The only sure things in life, Benjamin Franklin should have said, are death, taxes and campaign-finance reform. Trying to keep money out of politics is like trying to keep a basement dry in New Orleans, which made the issue a perfect subject for the Supreme Court: nothing revs up Justices like a symbolic fight over an intractable issue. In Citizens United v. Federal Election Commission, the court struck down certain limits on corporate campaign spending--upholding the First Amendment or selling American politics into bondage, depending on your view.
Some backstory: in 2008 the conservative nonprofit Citizens United produced the anti-Clinton film Hillary: The Movie and arranged to distribute it using money from the group's corporate treasury rather than from its political-action committee--a crucial distinction under the McCain-Feingold campaign-finance reforms of 2002. In a 5-4 ruling, the court found that distinction unconstitutional. If freedom of speech protects the right of individuals to air their political views, it decided, then that right extends to incorporated groups--like businesses, labor unions, Planned Parenthood and Citizens United.
The case sparked a clash of worldviews. "The right of citizens to inquire, to hear, to speak and to use information to reach consensus is a precondition to enlightened self-government and a necessary means to protect it," wrote Justice Anthony Kennedy for the majority. A law declaring who can say what about elected officials, and how and when, did not pass muster. On the other side, Justice John Paul Stevens' 90-page dissent spoke admiringly of McCain-Feingold and shuddered to imagine the influence that big corporations and Big Labor might exercise over politics in the absence of such efforts. The ruling, he wrote, "threatens to undermine the integrity of elected institutions across the nation."
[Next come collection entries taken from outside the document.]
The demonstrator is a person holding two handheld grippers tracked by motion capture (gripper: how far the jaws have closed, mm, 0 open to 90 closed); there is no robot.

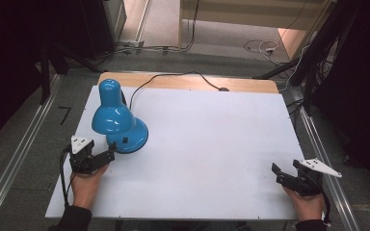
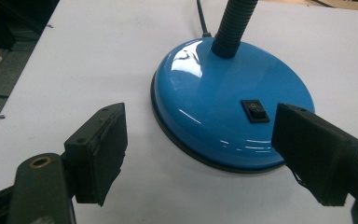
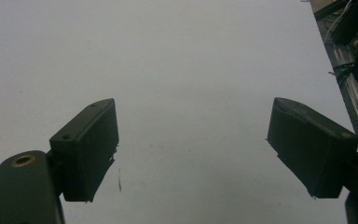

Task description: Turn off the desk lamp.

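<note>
A blue desk lamp stands at the table's left, its shade point(image 1: 110, 113) bent over its round base point(image 1: 134, 138). In the left gripper view the glossy base point(image 2: 214, 102) carries a black rocker switch point(image 2: 255, 110), and a black ribbed neck point(image 2: 233, 23) rises from its top. My left gripper point(image 1: 111, 151) is open just in front of the base. Its jaws point(image 2: 201, 126) stand wide, one to each side of the base's near rim, and touch nothing. My right gripper point(image 1: 286, 167) rests open near the table's front right corner, with only bare white table between its jaws point(image 3: 193, 116).
The white table top point(image 1: 212, 144) has a wooden strip along its far edge. The lamp's black cable point(image 1: 173, 77) runs over that edge to the floor. Metal rails point(image 1: 318, 144) flank the table on both sides. Cables lie on the floor beyond.
</note>
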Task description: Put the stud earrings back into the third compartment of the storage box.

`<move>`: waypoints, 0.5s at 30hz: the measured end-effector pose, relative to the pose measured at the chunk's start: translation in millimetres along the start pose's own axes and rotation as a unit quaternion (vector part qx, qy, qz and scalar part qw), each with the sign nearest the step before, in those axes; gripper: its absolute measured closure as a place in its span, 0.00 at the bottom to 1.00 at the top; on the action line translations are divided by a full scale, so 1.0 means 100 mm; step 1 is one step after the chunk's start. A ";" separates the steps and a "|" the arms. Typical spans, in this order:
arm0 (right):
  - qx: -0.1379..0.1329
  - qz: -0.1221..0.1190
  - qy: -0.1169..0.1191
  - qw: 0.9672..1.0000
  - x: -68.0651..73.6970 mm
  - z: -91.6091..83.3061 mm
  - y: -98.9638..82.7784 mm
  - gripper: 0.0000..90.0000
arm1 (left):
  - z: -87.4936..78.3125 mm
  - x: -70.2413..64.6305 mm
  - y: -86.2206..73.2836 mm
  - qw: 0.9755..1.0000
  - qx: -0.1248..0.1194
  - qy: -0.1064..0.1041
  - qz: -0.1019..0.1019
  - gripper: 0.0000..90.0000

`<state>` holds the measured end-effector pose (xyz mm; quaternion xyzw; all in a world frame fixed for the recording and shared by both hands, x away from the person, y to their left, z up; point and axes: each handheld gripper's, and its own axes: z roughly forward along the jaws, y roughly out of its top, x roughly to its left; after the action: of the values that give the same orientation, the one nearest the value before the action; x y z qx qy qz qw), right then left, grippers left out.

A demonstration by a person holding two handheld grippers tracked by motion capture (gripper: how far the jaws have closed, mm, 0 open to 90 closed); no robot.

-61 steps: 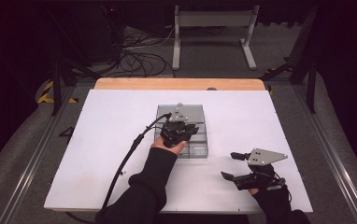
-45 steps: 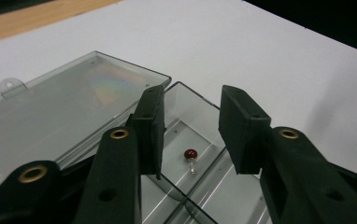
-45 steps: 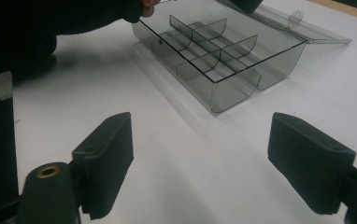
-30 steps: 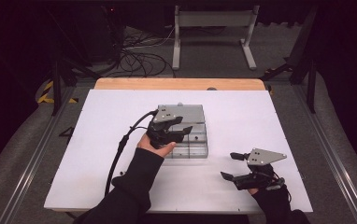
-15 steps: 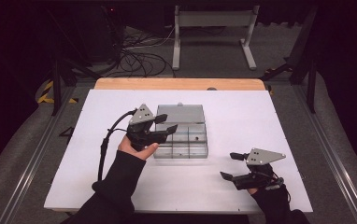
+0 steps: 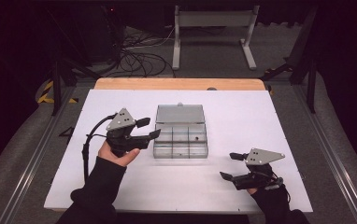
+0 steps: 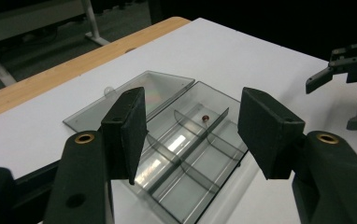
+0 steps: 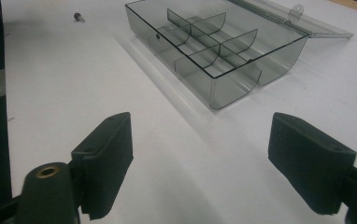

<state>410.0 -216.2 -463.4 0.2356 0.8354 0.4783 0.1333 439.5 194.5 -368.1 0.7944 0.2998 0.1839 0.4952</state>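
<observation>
On the white table (image 6: 260, 116), a clear compartment box (image 6: 181, 140) sits near the middle with its lid (image 6: 180, 113) folded flat behind it and a small dark bead (image 7: 205, 117) in one compartment. Just left of the box, the left gripper (image 6: 147, 129) hovers with jaws spread and empty. Well apart at the near right, the right gripper (image 6: 230, 165) also gapes, grasping nothing.

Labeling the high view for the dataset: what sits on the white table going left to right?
Left claw with its trailing cable → clear compartment box, lid open flat on the far side → right claw. Both claws are open and hold nothing.
</observation>
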 end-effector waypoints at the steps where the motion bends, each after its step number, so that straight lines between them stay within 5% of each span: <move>1: 0.000 0.000 0.000 1.000 0.00 0.00 0.00 0.25 | -0.04 0.01 -0.02 1.000 0.000 0.002 0.001 0.47; 15: 0.001 0.001 -0.001 1.000 0.00 0.00 0.00 0.25 | -0.40 0.11 -0.42 1.000 0.024 0.009 0.005 0.47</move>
<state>410.0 -216.2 -463.5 0.2372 0.8353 0.4776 0.1337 412.3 242.9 -388.0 0.8057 0.3046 0.1863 0.4725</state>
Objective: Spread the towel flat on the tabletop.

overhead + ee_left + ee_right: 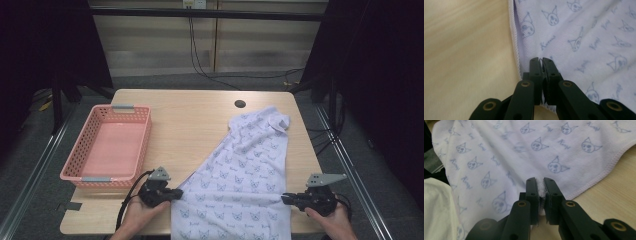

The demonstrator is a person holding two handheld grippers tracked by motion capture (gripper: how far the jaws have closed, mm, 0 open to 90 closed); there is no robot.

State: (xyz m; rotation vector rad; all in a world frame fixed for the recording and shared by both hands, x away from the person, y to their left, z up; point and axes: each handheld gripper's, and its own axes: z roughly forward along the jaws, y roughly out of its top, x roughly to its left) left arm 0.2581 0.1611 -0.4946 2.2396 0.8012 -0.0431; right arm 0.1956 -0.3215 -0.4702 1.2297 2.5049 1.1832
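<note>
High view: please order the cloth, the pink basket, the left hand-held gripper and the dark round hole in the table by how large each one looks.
1. Cloth, the largest.
2. Pink basket, somewhat smaller in area.
3. Left hand-held gripper, much smaller; it is nearer the camera, so it may look bigger than it is.
4. Hole, the smallest.

On the light wooden table (200, 125) with rounded corners there is one pale lilac cloth (245, 175) printed with small blue cat faces and one empty pink plastic basket (77, 165) with perforated walls. Two black two-jaw grippers are in play, the left gripper (176, 192) and the right gripper (286, 198), each carried by one hand, so two hands. The tabletop has one round dark cable hole (240, 104), and one black cable trails from each gripper.
</note>
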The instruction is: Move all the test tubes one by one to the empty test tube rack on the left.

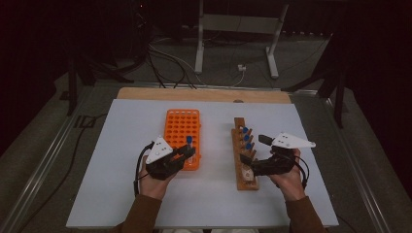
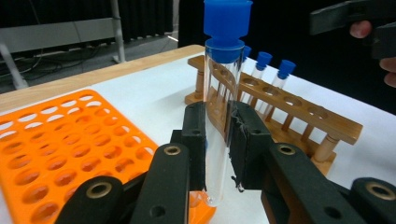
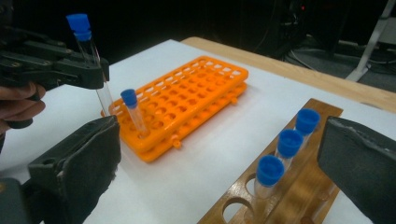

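One tube (image 3: 133,112) already stands in the orange rack (image 3: 196,93). The left gripper (image 2: 219,140) squeezes another tube (image 2: 224,93) just above it. Three tubes (image 3: 287,144) wait between the right gripper's (image 3: 219,163) wide-open jaws.

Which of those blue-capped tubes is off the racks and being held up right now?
The tube clamped between the left gripper's fingers. One other stands in the orange rack; three stand in the wooden rack.

The high camera is looking forward and down from above my side, taking in the whole table (image 1: 121,194). My left gripper's camera is sitting close behind its jaws, facing the wooden rack (image 2: 299,109) at two o'clock. My right one is facing the orange rack (image 3: 187,100) at eleven o'clock. All three are sharing both racks.
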`<state>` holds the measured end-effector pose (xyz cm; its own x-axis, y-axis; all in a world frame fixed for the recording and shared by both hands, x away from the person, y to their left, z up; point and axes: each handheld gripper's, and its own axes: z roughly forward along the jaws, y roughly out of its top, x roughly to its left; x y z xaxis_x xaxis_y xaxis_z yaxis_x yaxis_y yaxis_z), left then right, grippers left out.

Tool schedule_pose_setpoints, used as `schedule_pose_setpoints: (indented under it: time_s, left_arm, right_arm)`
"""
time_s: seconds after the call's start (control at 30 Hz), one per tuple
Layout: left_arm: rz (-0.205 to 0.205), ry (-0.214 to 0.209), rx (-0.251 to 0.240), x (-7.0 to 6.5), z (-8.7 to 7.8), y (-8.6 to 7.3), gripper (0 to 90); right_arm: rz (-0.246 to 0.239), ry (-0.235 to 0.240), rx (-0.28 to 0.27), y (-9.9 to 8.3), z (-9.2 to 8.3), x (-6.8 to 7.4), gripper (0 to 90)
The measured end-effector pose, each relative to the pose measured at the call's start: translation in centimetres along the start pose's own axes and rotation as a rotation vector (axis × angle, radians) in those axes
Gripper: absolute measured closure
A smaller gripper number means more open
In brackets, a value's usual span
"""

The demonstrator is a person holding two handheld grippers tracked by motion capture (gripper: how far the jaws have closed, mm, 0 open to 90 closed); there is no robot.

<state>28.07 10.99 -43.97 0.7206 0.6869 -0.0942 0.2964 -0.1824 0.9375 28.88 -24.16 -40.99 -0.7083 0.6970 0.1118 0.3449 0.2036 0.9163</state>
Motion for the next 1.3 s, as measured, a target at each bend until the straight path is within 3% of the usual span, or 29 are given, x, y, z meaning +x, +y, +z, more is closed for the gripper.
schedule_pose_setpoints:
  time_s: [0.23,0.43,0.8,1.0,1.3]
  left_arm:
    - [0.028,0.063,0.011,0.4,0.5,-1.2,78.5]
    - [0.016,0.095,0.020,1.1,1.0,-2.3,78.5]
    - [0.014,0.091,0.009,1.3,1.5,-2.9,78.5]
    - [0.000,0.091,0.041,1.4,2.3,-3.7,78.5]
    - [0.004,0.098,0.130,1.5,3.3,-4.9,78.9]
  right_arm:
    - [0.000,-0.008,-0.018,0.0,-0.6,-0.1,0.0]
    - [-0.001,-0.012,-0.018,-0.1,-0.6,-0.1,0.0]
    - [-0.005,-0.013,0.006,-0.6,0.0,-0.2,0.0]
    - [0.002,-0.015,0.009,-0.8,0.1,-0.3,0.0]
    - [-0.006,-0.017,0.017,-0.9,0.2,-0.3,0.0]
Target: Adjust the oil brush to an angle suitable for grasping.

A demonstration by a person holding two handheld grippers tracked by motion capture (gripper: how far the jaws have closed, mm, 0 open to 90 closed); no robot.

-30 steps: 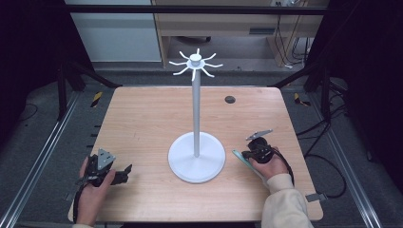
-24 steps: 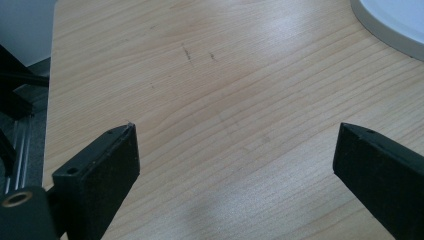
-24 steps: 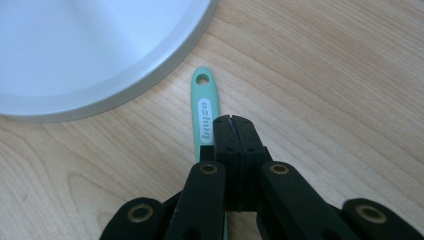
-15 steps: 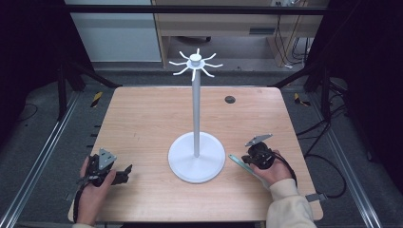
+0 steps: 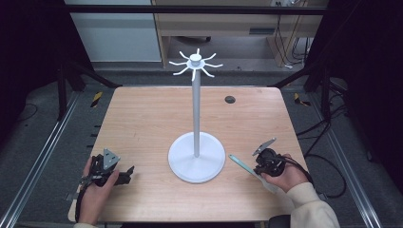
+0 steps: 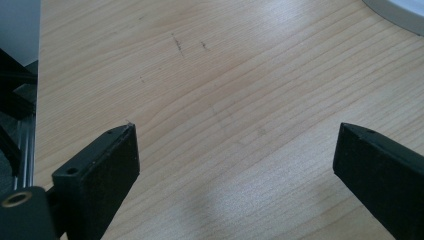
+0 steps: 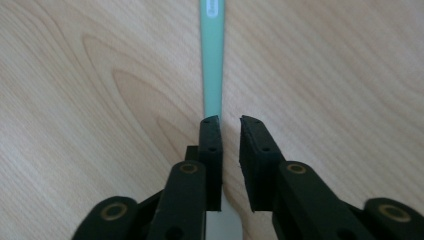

There is an obvious tension between freedom of speech and the danger of some voices drowning out all others. But Kennedy's world of stifled corporations and voiceless labor unions bears little resemblance to the one we live in. At the same time, Stevens' picture of corporate fat cats oppressing the little guy ignores the revolutions in campaign finance and communications wrought by the Internet. The Justices' hyperbole aside, chances are that the 2010 congressional midterm elections will be little changed: a blend of big-money manipulation and grass-roots passion, in which all the players share one common complaint--that the other guy has too much power.